** Task details **
Would you copy the full listing that follows without changing a thing?

** Supplied information **
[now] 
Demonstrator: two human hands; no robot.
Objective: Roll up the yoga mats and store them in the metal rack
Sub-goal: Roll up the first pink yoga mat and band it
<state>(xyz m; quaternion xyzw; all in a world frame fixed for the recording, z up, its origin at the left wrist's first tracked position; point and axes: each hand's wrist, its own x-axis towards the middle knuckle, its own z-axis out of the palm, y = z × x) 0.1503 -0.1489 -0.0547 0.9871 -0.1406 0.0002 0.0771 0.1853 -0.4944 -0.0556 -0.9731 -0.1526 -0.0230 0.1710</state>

** Written reply **
[now] 
Demonstrator: two human hands; no robot.
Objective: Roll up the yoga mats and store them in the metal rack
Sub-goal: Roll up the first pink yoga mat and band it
<state>(xyz m; quaternion xyzw; all in a world frame fixed for the recording, z up, its origin at the left wrist's first tracked position; point and axes: each hand's wrist, its own x-axis towards the middle knuckle, its own z-axis out of the palm, y = z × x) 0.1503 -0.1489 -0.0547 0.9871 -0.1406 0.0002 0.0771 0.1853 -0.4944 -0.0556 -0.9731 -0.1526 -0.0230 0.1710</state>

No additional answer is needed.